Published: 9 September 2008



The prevalence of nonalcoholic fatty liver disease (NAFLD) is high. NAFLD is linked to obesity, diabetes mellitus, and hypertriglyceridemia. Approximately 20% of patients with NAFLD will eventually develop cirrhosis. Our purpose was to investigate whether resveratrol decreased hepatic steatosis in an animal model of steatosis, and whether this therapeutic approach resulted in a decrease in tumor necrosis factor α (TNF-α) production, lipid peroxidation and oxidative stress.


Male Wistar CRL: Wi (Han) (225 g) rats were randomized into three groups. A control group (n = 12) was given free access to regular dry rat chow for 4 weeks. The steatosis (n = 12) and resveratrol (n = 12) groups were given free access to feed (a high carbohydrate-fat free modified diet) and water 4 days per week, and fasted for the remaining 3 days for 4 weeks. Rats in the resveratrol group were given resveratrol 10 mg daily by the oral route. All rats were killed at 4 weeks and assessed for fatty infiltration and bacterial translocation.

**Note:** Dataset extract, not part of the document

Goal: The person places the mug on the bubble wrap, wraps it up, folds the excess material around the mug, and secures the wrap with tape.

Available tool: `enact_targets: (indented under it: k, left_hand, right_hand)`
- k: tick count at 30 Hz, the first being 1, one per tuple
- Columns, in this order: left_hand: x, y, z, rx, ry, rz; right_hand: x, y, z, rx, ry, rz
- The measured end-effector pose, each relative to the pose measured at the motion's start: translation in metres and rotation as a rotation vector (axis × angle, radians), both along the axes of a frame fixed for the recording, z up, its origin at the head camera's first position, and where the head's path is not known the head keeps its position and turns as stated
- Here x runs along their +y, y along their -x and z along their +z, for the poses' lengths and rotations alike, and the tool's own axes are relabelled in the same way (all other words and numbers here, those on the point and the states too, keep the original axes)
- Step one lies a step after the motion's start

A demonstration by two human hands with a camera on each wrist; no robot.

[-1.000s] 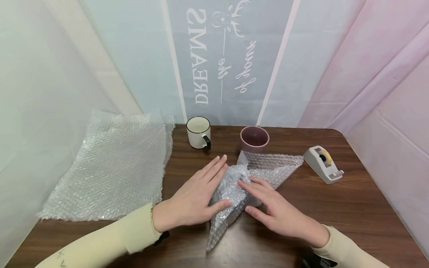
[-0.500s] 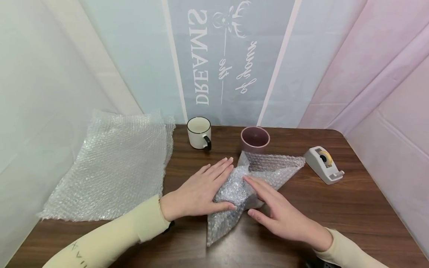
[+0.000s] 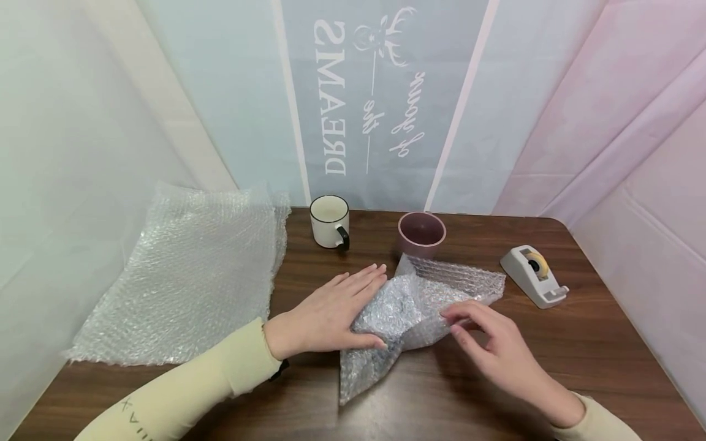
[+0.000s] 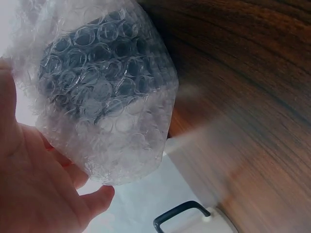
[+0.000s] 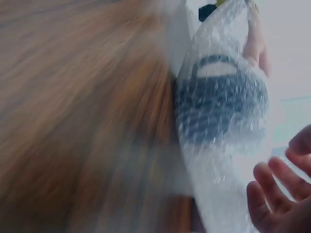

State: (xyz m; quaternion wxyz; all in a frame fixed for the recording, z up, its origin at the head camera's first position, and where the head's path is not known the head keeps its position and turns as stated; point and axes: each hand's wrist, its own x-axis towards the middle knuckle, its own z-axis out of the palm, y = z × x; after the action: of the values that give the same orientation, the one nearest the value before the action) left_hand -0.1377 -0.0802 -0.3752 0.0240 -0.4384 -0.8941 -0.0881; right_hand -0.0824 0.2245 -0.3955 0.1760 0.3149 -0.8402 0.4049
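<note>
A dark mug (image 5: 206, 109), its handle showing through the plastic, lies inside bubble wrap (image 3: 393, 306) on the table. My left hand (image 3: 331, 312) rests on the left side of this bundle, fingers straight and together, thumb across its near part. In the left wrist view the hand (image 4: 39, 179) is against the wrap. My right hand (image 3: 502, 349) is at the loose right flap of the wrap, index finger and thumb close to its near edge. The right wrist view shows that hand's fingers (image 5: 269, 182) loosely bent and apart, with nothing between them.
Bubble wrap sheets (image 3: 187, 282) lie at the left. A white mug (image 3: 329, 223) with black rim and handle and a plum-coloured mug (image 3: 421, 236) stand at the back, the latter just behind the wrap. A white tape dispenser (image 3: 532, 278) stands at the right.
My right hand has moved from the top of the bundle rightward to the loose flap. The left hand has shifted slightly right and stays on the wrap.
</note>
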Motion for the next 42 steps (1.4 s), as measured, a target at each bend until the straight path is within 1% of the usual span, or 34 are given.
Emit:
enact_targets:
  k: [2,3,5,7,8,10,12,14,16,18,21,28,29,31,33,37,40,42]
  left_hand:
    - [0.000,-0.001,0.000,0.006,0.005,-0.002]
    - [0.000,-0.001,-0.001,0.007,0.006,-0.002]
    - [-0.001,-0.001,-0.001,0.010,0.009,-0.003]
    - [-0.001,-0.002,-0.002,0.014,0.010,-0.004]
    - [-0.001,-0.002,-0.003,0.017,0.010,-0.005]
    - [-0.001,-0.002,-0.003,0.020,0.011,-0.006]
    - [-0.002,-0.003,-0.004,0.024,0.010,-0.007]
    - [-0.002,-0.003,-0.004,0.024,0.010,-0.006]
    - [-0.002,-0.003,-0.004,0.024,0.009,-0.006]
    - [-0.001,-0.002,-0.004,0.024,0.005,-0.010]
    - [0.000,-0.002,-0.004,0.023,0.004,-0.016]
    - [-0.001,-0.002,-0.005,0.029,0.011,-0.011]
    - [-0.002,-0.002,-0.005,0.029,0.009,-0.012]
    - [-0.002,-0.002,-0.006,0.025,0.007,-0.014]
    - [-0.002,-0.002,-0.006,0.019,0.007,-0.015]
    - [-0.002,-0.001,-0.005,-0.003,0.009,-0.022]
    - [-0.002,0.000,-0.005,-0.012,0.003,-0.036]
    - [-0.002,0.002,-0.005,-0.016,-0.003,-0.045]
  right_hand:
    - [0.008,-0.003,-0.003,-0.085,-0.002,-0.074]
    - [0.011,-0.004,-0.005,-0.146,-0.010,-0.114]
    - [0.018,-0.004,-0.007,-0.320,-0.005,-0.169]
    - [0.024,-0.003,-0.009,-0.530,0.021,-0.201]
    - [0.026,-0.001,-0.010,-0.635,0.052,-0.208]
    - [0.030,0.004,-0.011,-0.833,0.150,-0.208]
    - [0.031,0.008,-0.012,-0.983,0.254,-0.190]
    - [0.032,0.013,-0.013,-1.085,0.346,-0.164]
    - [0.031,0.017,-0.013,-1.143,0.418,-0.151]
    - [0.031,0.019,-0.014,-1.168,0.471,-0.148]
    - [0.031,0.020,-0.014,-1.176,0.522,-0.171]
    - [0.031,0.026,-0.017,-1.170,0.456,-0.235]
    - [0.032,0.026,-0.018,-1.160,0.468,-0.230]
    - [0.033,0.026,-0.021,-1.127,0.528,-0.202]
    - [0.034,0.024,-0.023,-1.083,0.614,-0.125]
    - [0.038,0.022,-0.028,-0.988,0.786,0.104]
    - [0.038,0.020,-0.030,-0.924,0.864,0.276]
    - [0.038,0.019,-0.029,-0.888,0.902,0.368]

Levels of TNF-α in serum, hepatic malondialdehyde (MDA), oxidative stress (superoxide dismutase, glutathione peroxidase, catalase and nitric oxide synthase) and biochemical parameters were measured.

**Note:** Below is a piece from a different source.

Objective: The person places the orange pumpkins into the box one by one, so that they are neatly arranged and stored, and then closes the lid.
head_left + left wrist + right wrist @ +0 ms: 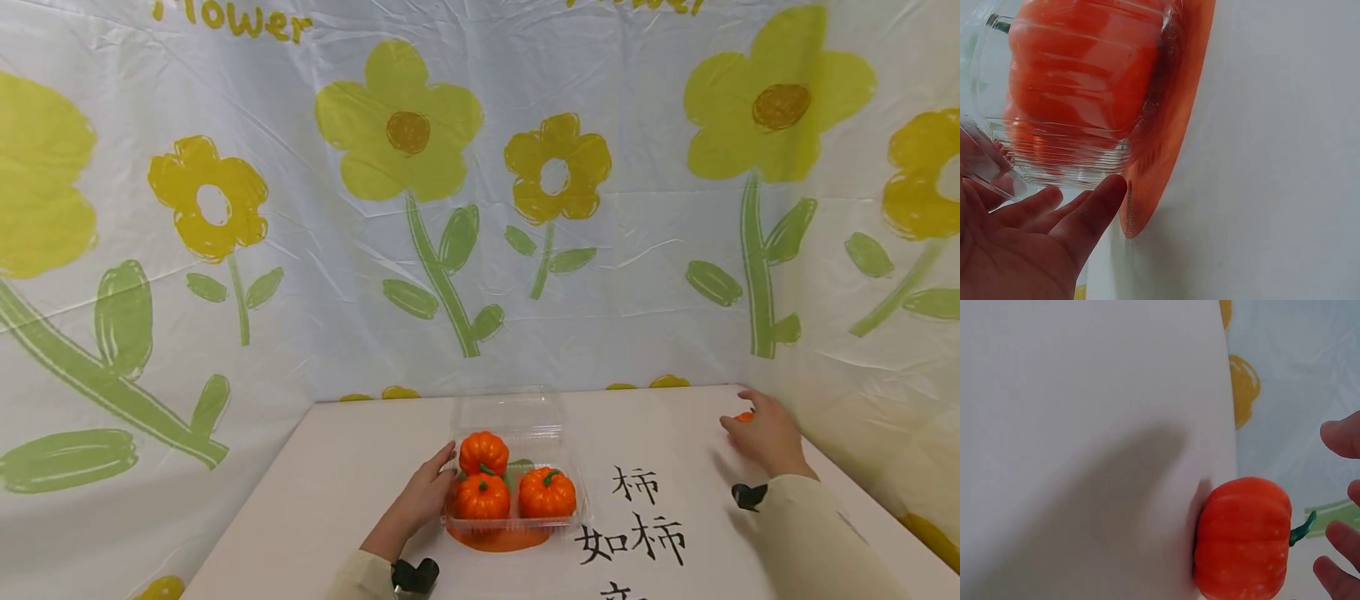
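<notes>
Right hand [768, 437] spread, empty, over a pumpkin [1242, 539]
An off-centre pinch could roll it away; a nudge from the unclenched left hand [423, 497] could skew the box [517, 523] at its fingertips.

Four pumpkins [547, 493] — three within one box [525, 523], one outside it; one left hand [427, 493]; one right hand [771, 435]; two sleeves [832, 533]; one table [345, 467]. Characters [660, 537]: four (the lowest cut by the frame). Stemmed flowers [399, 92], printed: six — three large, three small, the outermost two cropped.
</notes>
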A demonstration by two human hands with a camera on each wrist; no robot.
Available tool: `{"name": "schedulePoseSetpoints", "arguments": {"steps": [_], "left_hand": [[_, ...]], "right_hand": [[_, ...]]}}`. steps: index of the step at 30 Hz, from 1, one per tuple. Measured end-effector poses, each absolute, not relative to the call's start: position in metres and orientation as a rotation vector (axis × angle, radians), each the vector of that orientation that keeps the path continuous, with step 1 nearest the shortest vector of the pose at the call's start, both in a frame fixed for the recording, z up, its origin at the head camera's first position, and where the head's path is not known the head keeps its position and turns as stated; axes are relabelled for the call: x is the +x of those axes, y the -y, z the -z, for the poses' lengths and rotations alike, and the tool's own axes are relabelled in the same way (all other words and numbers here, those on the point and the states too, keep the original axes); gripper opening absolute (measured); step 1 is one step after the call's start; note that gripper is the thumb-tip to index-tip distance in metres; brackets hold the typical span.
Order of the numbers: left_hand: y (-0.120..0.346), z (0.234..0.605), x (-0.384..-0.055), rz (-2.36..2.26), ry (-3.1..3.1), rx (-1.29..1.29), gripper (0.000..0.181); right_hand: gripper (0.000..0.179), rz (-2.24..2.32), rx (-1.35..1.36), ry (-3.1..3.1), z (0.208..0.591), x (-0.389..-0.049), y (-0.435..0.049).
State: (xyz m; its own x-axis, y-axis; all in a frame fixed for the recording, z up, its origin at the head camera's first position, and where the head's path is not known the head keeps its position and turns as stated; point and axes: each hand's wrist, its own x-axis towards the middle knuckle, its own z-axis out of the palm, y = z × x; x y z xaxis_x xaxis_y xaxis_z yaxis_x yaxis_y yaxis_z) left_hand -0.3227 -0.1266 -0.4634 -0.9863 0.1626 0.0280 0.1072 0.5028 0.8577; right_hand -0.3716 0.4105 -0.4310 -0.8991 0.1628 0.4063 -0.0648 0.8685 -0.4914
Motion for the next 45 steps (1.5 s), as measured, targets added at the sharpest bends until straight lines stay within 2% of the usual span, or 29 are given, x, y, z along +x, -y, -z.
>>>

Fat deposition was decreased in the resveratrol group as compared to the steatosis group (Grade 1 vs Grade 3, P < 0.05). TNF-α and MDA levels were significantly increased in the steatosis group (TNF-α; 33.4 ± 5.2 vs 26.24 ± 3.47 pg/ml and MDA; 9.08 ± 0.8 vs 3.17 ± 1.45 μM respectively, P < 0.05). This was accompanied by increased superoxide dismutase, glutathione peroxidase and catalase and decreased nitric oxide synthase in the liver of resveratrol group significantly (P < 0.05 vs steatosis group). Bacterial translocation was not found in any of the groups. Glucose levels were decreased in the group of rats given resveratrol (P < 0.05).


Resveratrol decreased NAFLD severity in rats. This effect was mediated, at least in part, by TNF-α inhibition and antioxidant activities.